В дальнейшей мирной беседе дедушка еще раз упомянул о своей особенной антипатии к Майкелю Кримсону.
Когда они все втроем выходили из дома, Томми, шедший последним, столкнулся в дверях с худощавым человеком.
Довольный своим успехом, бывший воришка чувствовал себя более уверенно, чем обычно. Поддавшись внезапному приступу шаловливости, он схватил худощавого человека за фалды сюртука и с серьезным видом спросил:
— Вы мистер Майкель Кримсон?
— Да, я.
— Я иду от вас, я хотел предупредить вас. — Голос Томми стал торжественным. — Будьте осторожны, мистер Кримсон: за вами следят.
Кримсон обалдел от неожиданности. Не дожидаясь ответа, Томми бросился догонять друзей.
На следующий день Майкель Кримсон сообщил об этом происшествии Дэву Симпкинсу. Последний нахмурился и сказал с досадой:
— Вы очевидно сделали какую-нибудь неосторожность, Кримсон. Лучше всего будет вам исчезнуть на некоторое время с горизонта. Мы найдем для вас работу в провинции. Да и вообще я весьма недоволен вами. Эта неудача с проклятым стариком… у вас был целый месяц времени на то, чтобы его разыскать…
— Мистер Симпкинс, — с искренним сожалением ответил шпик, — я сделал все, что мог, обшарил весь Нью-Йорк, пустил в ход все свои связи. Но все напрасно. Старик как в воду канул.
Три дня спустя, мистер Гарвэй Уорд прислал мебельщиков за старинными дедовскими часами, которые он приобрел у мистера Эльда. Драгоценная вещь была снесена в фургон в полной сохранности. Майкель Кримсон, оказавшийся как раз дома, проявил совершенно неожиданную любезность, что Мэри Эльд не без основания, быть может, приписала чарам своих прекрасных глаз и улыбки; мистер Кримсон помог носильщикам снести дорогую ношу с лестницы, держа ее все время крышкою вверх.

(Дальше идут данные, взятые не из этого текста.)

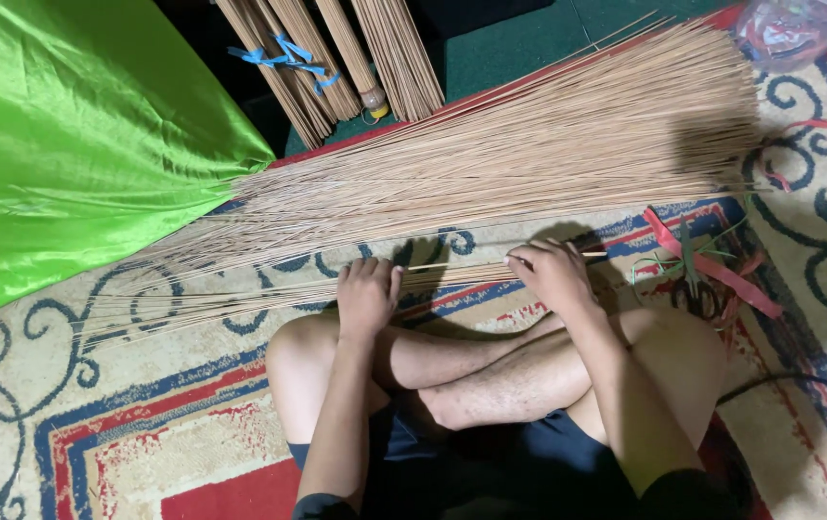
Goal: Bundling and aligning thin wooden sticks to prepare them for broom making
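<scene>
Pale straw-coloured sticks are being gathered on a patterned carpet by a person seated cross-legged; a small bundle of sticks lies just in front of the shins, running left to right, and it is gripped at two places; the left hand is closed down over it with the fingers curled, and the right hand is closed around its right end, where a few stick tips jut out past the knuckles; behind this bundle a far larger loose heap of sticks is spread in a fan across the carpet, its narrow end tucked under a bright green cloth; several finished bundles, some tied with blue strips, are stacked at the top edge; red ribbon strips and what seem to be scissors lie just beside the right knee; judged from this, some bundles are already tied, one small bundle is held but not yet bound, and most of the heap is left unsorted.
</scene>
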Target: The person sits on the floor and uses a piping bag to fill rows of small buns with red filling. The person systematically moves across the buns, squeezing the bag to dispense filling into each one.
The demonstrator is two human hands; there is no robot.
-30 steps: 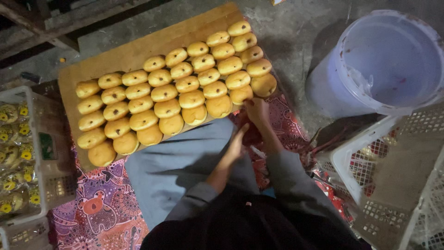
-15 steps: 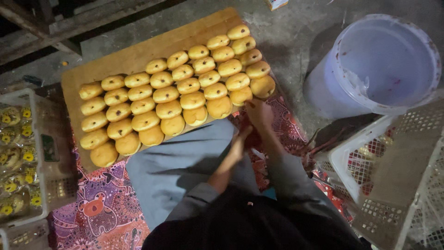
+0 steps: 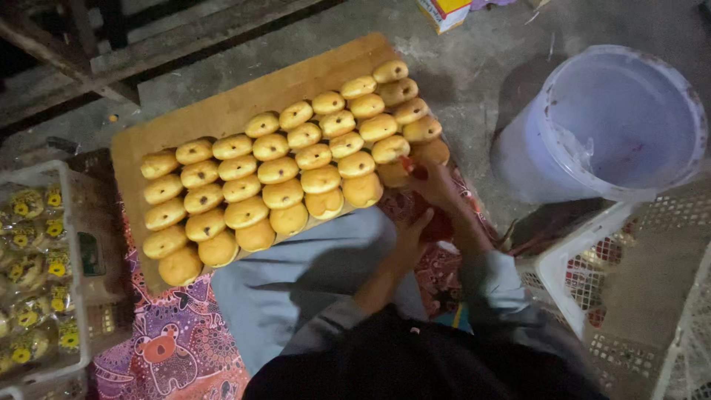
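Buns (image 3: 289,174), golden, dark-centred, in rows

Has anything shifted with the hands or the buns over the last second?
Very little. The right hand stays at the near right corner of the wooden board, beside the end buns, with something small and red at its fingers; whether it is gripped cannot be told. The left hand stays just below it, fingers pointing up. The bun rows, the white bucket and the crates have not moved.
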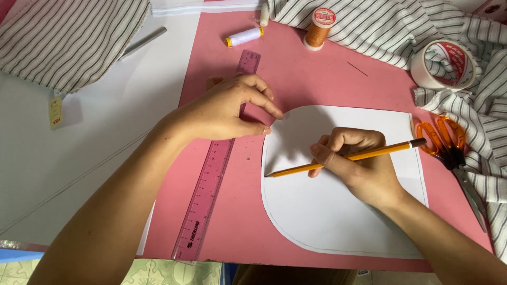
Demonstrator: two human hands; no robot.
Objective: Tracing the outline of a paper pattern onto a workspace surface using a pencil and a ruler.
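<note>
— Right hand (364,169) at 4 o'clock on the surface, fingers (330,153) closed round a yellow pencil (343,158), tip resting at the left edge of the white paper pattern (338,216)

— And the left hand (222,113)?

— At 10 o'clock from the pencil tip, fingertips (266,129) pinched down on the pattern's upper-left corner, gripping nothing, only pressing. Wrist lying across the pink ruler (211,179)

— Pattern itself?

— Flat on the pink card (296,68), rounded corner toward 7 o'clock, a faint pencil line showing just inside the curved edge

— Risks?

— Held at one corner only, so likely to pivot or creep under a sideways push of the pencil; the traced line would then drift off the edge. Could also buckle near the tip if pressed hard, being thin paper. Lead might snap under too steep a lean

— Anything nearby to snag?

— Orange-handled scissors (449,148) at 3 o'clock, just beside the pattern's right edge, close to the right forearm. Tape roll (443,66) and striped fabric (475,105) at 2 o'clock, orange thread spool (319,29) and white spool (244,37) at 12, all well apart from the pencil tip
</note>
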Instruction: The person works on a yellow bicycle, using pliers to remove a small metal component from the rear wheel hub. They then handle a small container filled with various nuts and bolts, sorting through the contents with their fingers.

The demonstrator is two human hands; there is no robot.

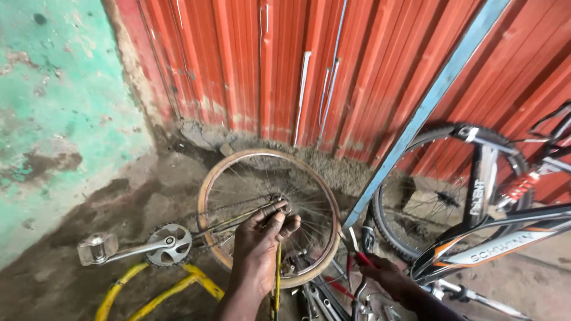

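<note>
At the far left a flaking green wall meets a dirt floor. Next along, a crank arm with a clear pedal and toothed chainring sticks out from an upturned yellow bicycle frame, with the chain running right toward the rear hub. The bare wheel rim, with no tyre on it, stands roughly upright with its face toward the camera, so its axle points out at the person.

The left hand is right at the hub: its fingers are curled closed around the axle end and frame stay there, thumb on top. The hub lies just above and ahead of that hand, touching the fingertips, and well apart from the other hand, so the left is clearly the nearer one.

Lower right, the right hand is closed around a red-handled tool, probably pliers, held low among other metal tools on the ground. A pale blue metal bar leans diagonally against the red corrugated wall. Furthest right stands a mountain bike with a knobbly tyre.
</note>
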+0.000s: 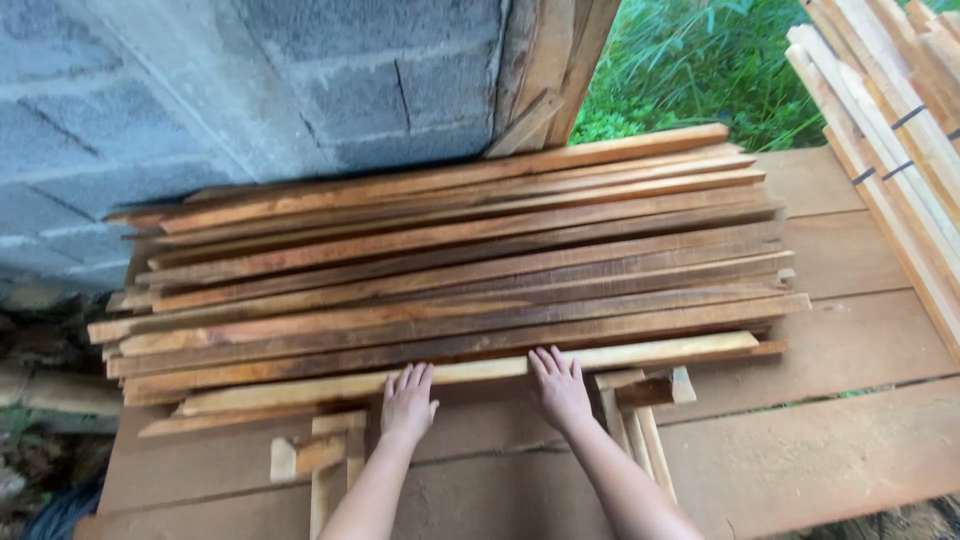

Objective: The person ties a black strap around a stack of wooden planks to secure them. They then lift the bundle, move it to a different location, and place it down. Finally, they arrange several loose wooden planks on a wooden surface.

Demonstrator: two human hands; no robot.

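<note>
the left hand [408, 402] lies palm down with its fingers [412, 378] released and spread flat, the tips touching the near edge of a pale wooden slat [640, 352]. the right hand [558, 388] lies the same way just beside it, fingers [552, 362] released and flat, tips on the same slat. neither hand grips anything.

the pale slat is the nearest piece of a stack of slats [460, 260]. it runs left to right along the near side of the stack and sits slightly lower than the rest. the stack is made of long, thin, reddish-brown pieces laid roughly parallel, their ends uneven at both sides.

the stack rests on a worktop [850, 340] of wide rough planks and covers most of its left and middle part. short cross pieces [640, 388] lie under the near edge of the stack, one set near the left hand and one just right of the right hand.

a grey block wall [200, 90] stands behind the far left corner of the worktop. a wooden post [545, 70] leans at the wall's right end. at the far right edge of the worktop a bundle of pale slats [900, 130], tied with dark bands, runs diagonally. green plants [690, 70] show beyond the far edge.
</note>
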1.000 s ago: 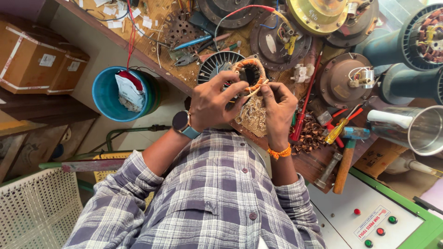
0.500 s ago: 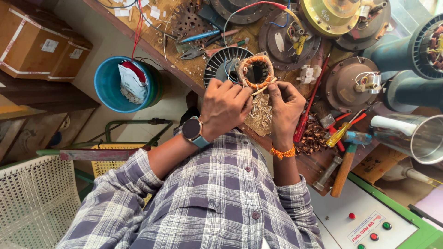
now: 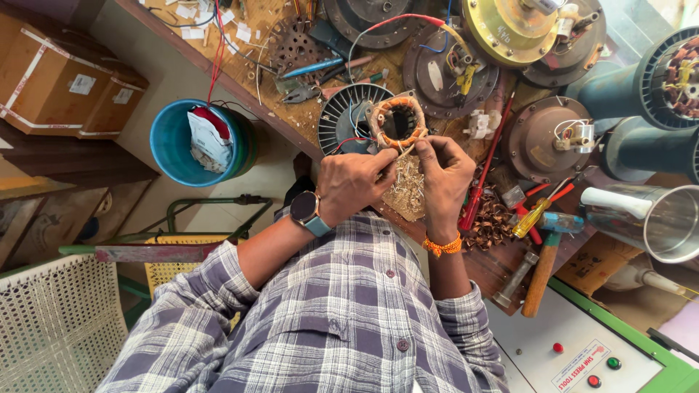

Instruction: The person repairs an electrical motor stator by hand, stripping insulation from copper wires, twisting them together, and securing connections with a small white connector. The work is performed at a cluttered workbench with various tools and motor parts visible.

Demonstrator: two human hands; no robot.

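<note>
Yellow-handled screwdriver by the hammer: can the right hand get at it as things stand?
Probably yes. The yellow-handled screwdriver lies uncovered on the bench just beside the right hand, but that hand's fingers are busy at the copper-wound stator and would have to let go first.

Two taped brown cardboard boxes [image 3: 69,84] with white labels [image 3: 82,84] sit upper left.
</note>
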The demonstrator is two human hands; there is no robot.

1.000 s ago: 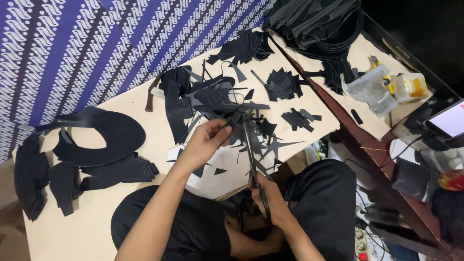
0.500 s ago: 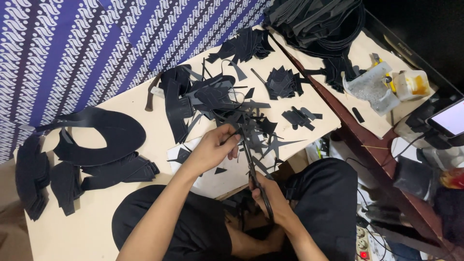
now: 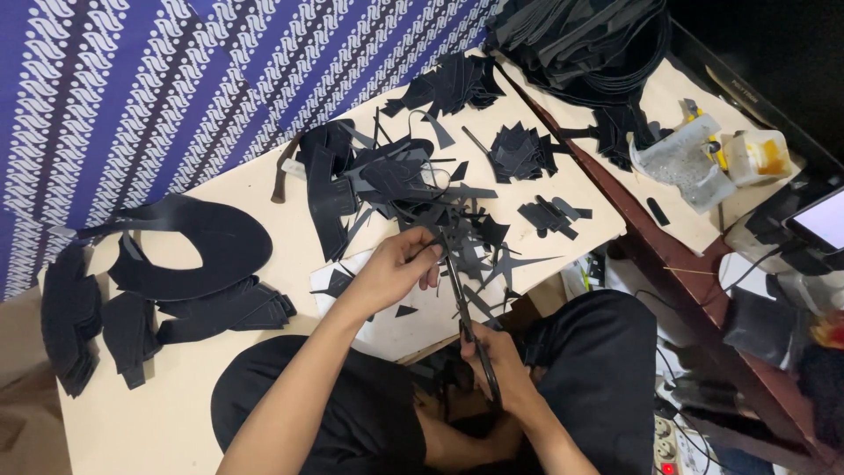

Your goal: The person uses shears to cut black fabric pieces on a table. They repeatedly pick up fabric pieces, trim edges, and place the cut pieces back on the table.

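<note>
Pretty cramped around the left hand [image 3: 397,268]: black offcuts [image 3: 413,180] pile up right ahead of it, and the scissors [image 3: 464,303] cross on its right. Only open board [image 3: 220,185] is over by the patterned wall, between the big curved piece [image 3: 198,246] and that pile.

The scissors' handles [image 3: 486,380] are hidden inside the right hand [image 3: 497,365]. The piece pinched by the left hand [image 3: 397,268] blends into the black scraps [image 3: 413,180]. The bottom edge crops both forearms.
</note>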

ГЛАВА ДЕВЯТАЯ Два письма из Флориды
Гарвэй Уорд держал старика под постоянным наблюдением, применяя к нему всевозможные методы исследования, но никак не мог добиться от пациента каких бы то ни было сведений о его прошлом. Старик не мог вспомнить ничего, что относилось к его прежней жизни. Он был приветлив, хорошо настроен, с первого слова, как ребенок, слушался врача, никогда не выражал никаких желаний. Он мог целыми часами сидеть и смотреть в окно или перелистывать книгу с картинками. Последнее обстоятельство дало Гарвею Уорду возможность подметить в старике одну странность, которая, впрочем, ничего не объясняла ему: старик не выносил красивых женщин. Если ему попадалось в каком-нибудь журнале изображение красивой женщины, он выдергивал страницу и разрывал ее в клочки. Точно также, когда он замечал в приемной Гарвэя Уорда красивую пациентку, он разглядывал ее с нескрываемой враждебностью, начинал сердиться, волноваться и бормотать бессвязные слова.